Data extract START

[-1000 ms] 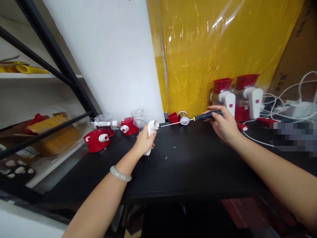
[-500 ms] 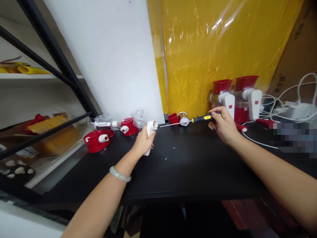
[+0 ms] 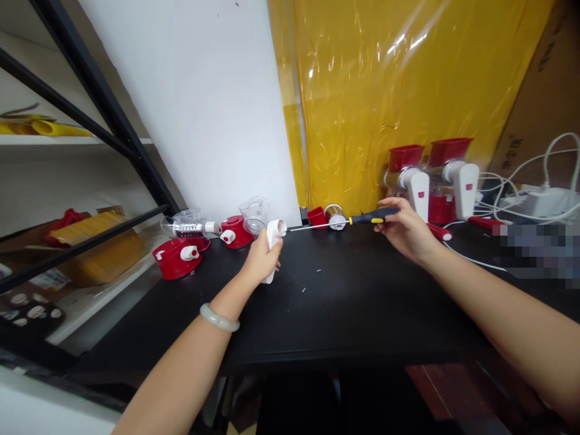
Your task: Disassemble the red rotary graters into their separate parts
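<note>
My left hand is closed around a white plastic crank arm, whose round socket faces right. In my right hand is a screwdriver with a black and yellow handle, gripped by thumb and fingers near its end. The long metal shaft lies nearly level, and its tip is at the socket's mouth; how deep it sits I cannot tell. Behind the shaft on the black table are a small red plastic piece and a grater drum.
Red grinder bases and clear housings stand at back left. Two assembled rotary graters with white cranks stand at back right, by white cables. Tiny pieces lie mid-table. A black metal frame borders the left.
The screwdriver's handle has turned, and the fingers of my right hand have shifted and loosened slightly on it. The crank arm in my left hand has moved a little to the left.
</note>
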The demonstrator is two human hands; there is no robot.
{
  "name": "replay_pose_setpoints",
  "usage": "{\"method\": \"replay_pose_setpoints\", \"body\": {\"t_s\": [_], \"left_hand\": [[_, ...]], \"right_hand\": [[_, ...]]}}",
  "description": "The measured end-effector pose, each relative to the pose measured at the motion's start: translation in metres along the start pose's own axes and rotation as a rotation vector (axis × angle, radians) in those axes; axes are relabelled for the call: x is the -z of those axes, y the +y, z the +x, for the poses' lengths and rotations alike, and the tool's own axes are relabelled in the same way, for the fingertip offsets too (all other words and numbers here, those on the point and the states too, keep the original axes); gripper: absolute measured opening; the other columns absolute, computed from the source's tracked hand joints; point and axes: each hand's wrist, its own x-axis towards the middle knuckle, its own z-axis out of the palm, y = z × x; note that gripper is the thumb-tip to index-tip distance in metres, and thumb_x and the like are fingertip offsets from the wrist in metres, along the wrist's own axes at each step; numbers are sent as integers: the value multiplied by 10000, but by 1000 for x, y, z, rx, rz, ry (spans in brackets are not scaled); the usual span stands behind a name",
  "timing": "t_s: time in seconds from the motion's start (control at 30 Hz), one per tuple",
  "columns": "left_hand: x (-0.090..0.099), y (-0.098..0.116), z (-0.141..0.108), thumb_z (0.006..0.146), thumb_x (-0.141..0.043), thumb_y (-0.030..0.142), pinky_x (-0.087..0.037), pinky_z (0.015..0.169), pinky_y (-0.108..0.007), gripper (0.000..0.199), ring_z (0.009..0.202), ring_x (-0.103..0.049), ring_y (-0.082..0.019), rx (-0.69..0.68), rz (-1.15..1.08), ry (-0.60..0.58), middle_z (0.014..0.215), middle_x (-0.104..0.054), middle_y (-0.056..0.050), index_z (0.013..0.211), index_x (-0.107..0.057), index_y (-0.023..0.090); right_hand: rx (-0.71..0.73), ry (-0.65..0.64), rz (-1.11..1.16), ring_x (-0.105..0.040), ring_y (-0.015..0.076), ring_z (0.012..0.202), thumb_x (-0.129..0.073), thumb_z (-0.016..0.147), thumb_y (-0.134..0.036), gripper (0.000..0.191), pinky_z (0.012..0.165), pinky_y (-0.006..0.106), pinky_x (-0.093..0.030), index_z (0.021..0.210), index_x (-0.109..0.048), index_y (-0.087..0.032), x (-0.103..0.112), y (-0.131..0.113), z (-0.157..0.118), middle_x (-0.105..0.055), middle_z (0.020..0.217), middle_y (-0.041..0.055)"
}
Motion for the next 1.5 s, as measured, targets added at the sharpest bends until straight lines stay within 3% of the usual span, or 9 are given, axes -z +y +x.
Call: {"method": "replay_pose_setpoints", "body": {"t_s": [0.13,0.3,0.53,0.77,0.87,0.97,1.17,1.4,1.5], "left_hand": [[0,0,1,850,-517,376,-488,394,-283,345,443,-591,-173,9,-4,1,662,-548,16,1130,-438,189],[1,-1,2,851,-518,358,-482,381,-268,348,433,-583,-161,7,-13,15,657,-543,18,1142,-437,186],[1,-1,3,843,-525,343,-478,362,-264,308,422,-581,-162,-2,-25,26,660,-538,20,1095,-441,188],[1,0,3,841,-529,344,-474,359,-253,279,418,-580,-153,-11,-50,40,657,-538,27,1059,-434,198],[1,0,3,842,-528,351,-480,357,-260,259,414,-583,-156,-15,-56,40,652,-537,33,1029,-428,204],[1,0,3,841,-528,353,-477,354,-261,250,407,-582,-157,-10,-61,51,643,-540,38,1013,-421,208],[2,-1,4,839,-526,363,-464,359,-255,236,395,-570,-150,-15,-69,66,632,-544,44,976,-408,211],[3,0,3,833,-535,388,-466,367,-256,257,402,-576,-151,-25,-72,63,638,-550,43,976,-414,212],[3,1,3,829,-538,387,-453,358,-244,262,399,-571,-145,-19,-84,73,646,-556,39,985,-423,210]], "right_hand": [[-21,-29,75,-583,121,679,-717,653,-263,296,571,249,-491,900,-554,-277,-3,-2,-2,-565,788,-44],[-46,4,-243,-404,88,385,-557,829,-571,354,402,235,-366,788,-559,-220,1,6,2,-438,497,-55],[-110,-74,55,-614,121,730,-760,607,-212,375,654,253,-514,908,-545,-269,-2,-3,-2,-609,798,-46],[-122,-6,-277,-448,95,383,-546,851,-510,314,381,219,-328,781,-548,-204,1,5,1,-532,503,-18],[-111,25,-155,-515,87,476,-683,752,-312,179,456,207,-403,841,-554,-225,1,5,1,-581,611,-35],[-144,-42,28,-613,112,671,-709,647,-180,314,603,233,-498,909,-553,-258,-1,1,-1,-616,752,-40],[-193,-31,-185,-543,107,468,-599,816,-507,303,435,222,-416,821,-538,-209,-1,3,0,-572,588,-17],[-125,-73,26,-623,109,727,-820,556,-189,479,668,240,-527,954,-570,-281,-2,3,-1,-616,796,-56],[-155,-63,-19,-635,135,684,-759,681,-386,322,643,281,-539,903,-569,-252,-1,4,0,-621,768,-22]]}}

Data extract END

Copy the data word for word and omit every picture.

Expected answer:
[-1000 ms] 
[-500 ms] 
[+0 ms] 
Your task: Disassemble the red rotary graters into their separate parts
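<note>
My left hand is closed around a white plastic crank arm, whose round socket faces right. In my right hand is a screwdriver with a black and yellow handle, gripped by thumb and fingers near its end. The long metal shaft lies nearly level, and its tip is at the socket's mouth; how deep it sits I cannot tell. Behind the shaft on the black table are a small red plastic piece and a grater drum.
Red grinder bases and clear housings stand at back left. Two assembled rotary graters with white cranks stand at back right, by white cables. Tiny pieces lie mid-table. A black metal frame borders the left.
The screwdriver's handle has turned, and the fingers of my right hand have shifted and loosened slightly on it. The crank arm in my left hand has moved a little to the left.
</note>
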The demonstrator is two human hands; there is no robot.
{
  "name": "replay_pose_setpoints",
  "usage": "{\"method\": \"replay_pose_setpoints\", \"body\": {\"t_s\": [_], \"left_hand\": [[_, ...]], \"right_hand\": [[_, ...]]}}",
  "description": "The measured end-effector pose, each relative to the pose measured at the motion's start: translation in metres along the start pose's own axes and rotation as a rotation vector (axis × angle, radians) in those axes; axes are relabelled for the call: x is the -z of those axes, y the +y, z the +x, for the poses' lengths and rotations alike, and the tool's own axes are relabelled in the same way, for the fingertip offsets too (all other words and numbers here, those on the point and the states too, keep the original axes); gripper: absolute measured opening; the other columns absolute, computed from the source's tracked hand joints; point and axes: each hand's wrist, its own x-axis towards the middle knuckle, its own z-axis out of the palm, y = z × x; note that gripper is the thumb-tip to index-tip distance in metres, and thumb_x and the like are fingertip offsets from the wrist in metres, along the wrist's own axes at each step; numbers are sent as integers: the value multiplied by 10000, but by 1000 for x, y, z, rx, rz, ry (spans in brackets are not scaled); the usual span stands behind a name",
  "timing": "t_s: time in seconds from the motion's start (control at 30 Hz), one per tuple",
  "columns": "left_hand: x (-0.090..0.099), y (-0.098..0.116), z (-0.141..0.108), thumb_z (0.006..0.146), thumb_x (-0.141..0.043), thumb_y (-0.030..0.142), pinky_x (-0.087..0.037), pinky_z (0.015..0.169), pinky_y (-0.108..0.007), gripper (0.000..0.199), ring_z (0.009..0.202), ring_x (-0.103..0.049), ring_y (-0.082..0.019), rx (-0.69..0.68), rz (-1.15..1.08), ry (-0.60..0.58), middle_z (0.014..0.215), middle_x (-0.104..0.054), middle_y (-0.056..0.050), index_z (0.013..0.211), index_x (-0.107..0.057), index_y (-0.023..0.090); right_hand: rx (-0.71..0.73), ry (-0.65..0.64), rz (-1.11..1.16), ring_x (-0.105..0.040), ring_y (-0.015..0.076), ring_z (0.012..0.202), thumb_x (-0.129..0.073), thumb_z (-0.016..0.147), thumb_y (-0.134..0.036), gripper (0.000..0.191), pinky_z (0.012..0.165), pinky_y (-0.006..0.106), pinky_x (-0.093..0.030), index_z (0.021..0.210), index_x (-0.109..0.048), index_y (-0.087..0.032), x (-0.103..0.112), y (-0.131..0.113), z (-0.157..0.118), middle_x (-0.105..0.055), middle_z (0.020..0.217), middle_y (-0.041..0.055)"
}
Motion for the next 1.5 s, as measured, targets added at the sharpest bends until straight lines stay within 3% of the usual span, or 9 are given, axes -z +y +x.
Call: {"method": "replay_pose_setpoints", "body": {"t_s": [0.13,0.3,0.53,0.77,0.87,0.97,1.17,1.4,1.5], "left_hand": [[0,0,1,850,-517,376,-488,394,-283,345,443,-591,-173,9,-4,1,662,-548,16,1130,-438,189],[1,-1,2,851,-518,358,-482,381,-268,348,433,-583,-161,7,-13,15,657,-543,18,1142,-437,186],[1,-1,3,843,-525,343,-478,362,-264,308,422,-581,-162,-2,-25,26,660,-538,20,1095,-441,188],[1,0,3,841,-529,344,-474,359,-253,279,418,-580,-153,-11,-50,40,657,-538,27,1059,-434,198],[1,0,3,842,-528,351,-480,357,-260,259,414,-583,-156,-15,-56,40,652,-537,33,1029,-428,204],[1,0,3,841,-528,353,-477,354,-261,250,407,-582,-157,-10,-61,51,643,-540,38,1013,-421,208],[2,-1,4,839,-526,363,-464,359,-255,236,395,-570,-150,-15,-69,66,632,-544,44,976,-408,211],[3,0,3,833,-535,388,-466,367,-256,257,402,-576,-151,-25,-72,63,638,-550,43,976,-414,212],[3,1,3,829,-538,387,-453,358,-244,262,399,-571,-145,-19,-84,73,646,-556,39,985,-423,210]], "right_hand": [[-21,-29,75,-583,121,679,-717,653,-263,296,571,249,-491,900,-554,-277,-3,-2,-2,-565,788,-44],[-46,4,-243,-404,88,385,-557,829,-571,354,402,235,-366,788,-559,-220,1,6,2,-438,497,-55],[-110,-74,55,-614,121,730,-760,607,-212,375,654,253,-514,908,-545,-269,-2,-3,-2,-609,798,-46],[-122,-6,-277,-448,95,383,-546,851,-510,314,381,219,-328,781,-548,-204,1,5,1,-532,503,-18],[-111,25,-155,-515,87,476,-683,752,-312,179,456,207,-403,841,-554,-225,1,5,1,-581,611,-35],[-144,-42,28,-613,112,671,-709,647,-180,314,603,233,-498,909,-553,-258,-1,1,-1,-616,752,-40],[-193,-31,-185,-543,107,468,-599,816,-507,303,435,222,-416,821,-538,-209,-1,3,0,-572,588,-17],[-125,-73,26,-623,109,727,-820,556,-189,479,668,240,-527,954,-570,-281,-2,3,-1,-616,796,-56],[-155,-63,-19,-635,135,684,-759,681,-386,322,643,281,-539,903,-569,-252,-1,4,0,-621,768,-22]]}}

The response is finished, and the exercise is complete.